2.) Abstract -- verify that the abstract does not contain references,
that it does not have a section number, and that its content follows
the guidelines in [RFC2223bis].
3.) MIB Boilerplate -- verify that the draft contains the latest
approved SNMP Network Management Framework boilerplate from the OPS
area web site (http://www.ops.ietf.org/mib-boilerplate.html).

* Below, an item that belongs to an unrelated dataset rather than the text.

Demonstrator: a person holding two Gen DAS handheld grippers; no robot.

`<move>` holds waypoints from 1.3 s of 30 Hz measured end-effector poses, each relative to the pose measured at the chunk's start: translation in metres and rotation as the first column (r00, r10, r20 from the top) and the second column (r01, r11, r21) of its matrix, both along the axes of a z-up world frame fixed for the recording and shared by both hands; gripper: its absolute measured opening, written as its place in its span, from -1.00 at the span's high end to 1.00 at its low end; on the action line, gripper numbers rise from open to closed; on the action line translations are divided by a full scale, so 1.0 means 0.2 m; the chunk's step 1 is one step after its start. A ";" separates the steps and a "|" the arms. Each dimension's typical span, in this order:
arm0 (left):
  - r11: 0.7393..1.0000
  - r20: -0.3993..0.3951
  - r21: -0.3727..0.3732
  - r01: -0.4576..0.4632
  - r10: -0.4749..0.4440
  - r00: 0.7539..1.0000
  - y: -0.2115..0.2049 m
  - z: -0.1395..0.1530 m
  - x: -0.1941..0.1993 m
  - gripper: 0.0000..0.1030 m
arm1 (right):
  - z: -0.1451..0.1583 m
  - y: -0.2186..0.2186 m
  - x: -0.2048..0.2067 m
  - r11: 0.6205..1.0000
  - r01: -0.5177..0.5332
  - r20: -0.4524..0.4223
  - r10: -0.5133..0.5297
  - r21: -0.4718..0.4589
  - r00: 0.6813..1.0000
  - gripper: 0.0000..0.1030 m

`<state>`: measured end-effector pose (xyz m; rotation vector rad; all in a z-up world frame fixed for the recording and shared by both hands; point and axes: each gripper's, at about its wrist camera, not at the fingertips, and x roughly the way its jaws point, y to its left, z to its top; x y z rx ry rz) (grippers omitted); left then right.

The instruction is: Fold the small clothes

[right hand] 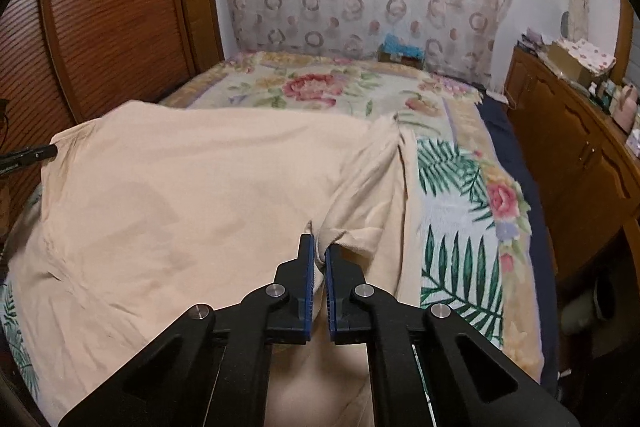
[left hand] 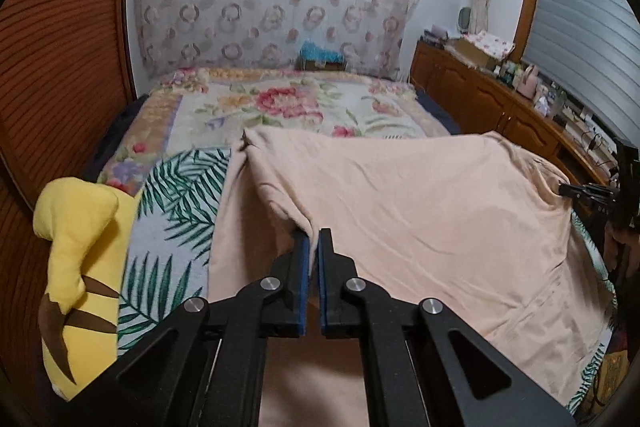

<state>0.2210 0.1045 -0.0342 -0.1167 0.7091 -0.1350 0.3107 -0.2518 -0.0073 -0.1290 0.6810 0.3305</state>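
A pale peach garment (left hand: 420,211) hangs stretched between my two grippers above the bed. My left gripper (left hand: 314,233) is shut on one bunched corner of it; the cloth slopes away to the right, where the right gripper's tip (left hand: 576,191) pinches the other corner. In the right wrist view the same garment (right hand: 192,195) spreads to the left, and my right gripper (right hand: 319,241) is shut on a gathered fold. The left gripper's tip (right hand: 36,153) shows at the far left edge, holding the cloth.
The bed (left hand: 288,103) has a floral blanket and a palm-leaf cover (right hand: 460,227). A yellow plush toy (left hand: 76,267) lies at the left. A wooden louvred wardrobe (right hand: 112,11) stands left, a cluttered wooden dresser (left hand: 500,99) right.
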 end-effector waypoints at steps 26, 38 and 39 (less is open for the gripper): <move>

4.) IPR Notices -- verify that the draft contains verbatim copies of
the IPR notices specified in bullets (A) and (B) and if needed bullet
(D) of Section 10.4 of RFC 2026.
5.) References -- verify that the references are properly divided
between normative and informative references, that RFC 2119 is
included as a normative reference if the terminology defined therein
is used in the document, that all references required by the
boilerplace are present, that all MIB modules containing imported
items are cited as normative references, and that all citations point
to the most current RFCs unless there is a valid reason to do
otherwise (for example, it is OK to include an informative reference
to a previous version of a specification to help explain a feature
included for backward compatibility).
6.) Security Considerations Section -- verify that the draft uses the
latest approved template from the OPS area web site
(http://www.ops.ietf.org/mib-security.html) and that the guidelines
therein have been followed.
7.) IANA Considerations Section -- if the draft contains the initial
version of an IANA-maintained module, verify that the MODULE-IDENTITY
invocation contains maintenance instructions that comply with RFC
2434. Note that module itself must be in an appendix that will
disappear after publication and that the IANA Considerations section
that will appear in the RFC must contain a pointer to that module.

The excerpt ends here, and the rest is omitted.